The National Gallery of Art was created by a joint resolution of
Congress on March 17, 1937, and dedicated on March 17, 1941
The National Gallery of Art was conceived and given to the people of the United States by Andrew W. Mellon (1855–1937). Mellon was a financier and art collector from Pittsburgh who came to Washington in 1921 to serve as secretary of the treasury. During his years of public service he came to believe that the United States should have a national art museum equal to those of other great nations.

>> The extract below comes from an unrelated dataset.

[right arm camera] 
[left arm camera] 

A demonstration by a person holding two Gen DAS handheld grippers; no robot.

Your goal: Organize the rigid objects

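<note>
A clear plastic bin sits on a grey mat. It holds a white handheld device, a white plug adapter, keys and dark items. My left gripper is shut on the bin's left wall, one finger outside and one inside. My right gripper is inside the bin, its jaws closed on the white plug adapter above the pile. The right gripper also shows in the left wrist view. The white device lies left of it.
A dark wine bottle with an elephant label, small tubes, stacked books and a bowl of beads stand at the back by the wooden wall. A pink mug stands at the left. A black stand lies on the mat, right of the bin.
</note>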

In 1936 Mellon wrote to President Franklin D. Roosevelt offering to donate his superb art collection for a new museum and to use his own funds to construct a building for its use. With the president’s support, Congress accepted Mellon’s gift, which included a sizable endowment, and established the National Gallery of Art in March 1937. Construction began that year at a site on the National Mall along Constitution Avenue between Fourth and Seventh Street NW, near the foot of Capitol Hill.
Construction was completed by December 1940, and works of art were installed in the new galleries over the following months. The National Gallery of Art was dedicated on March 17, 1941, with Paul Mellon presenting the museum on behalf of his father, and President Franklin D. Roosevelt accepting the gift for the nation.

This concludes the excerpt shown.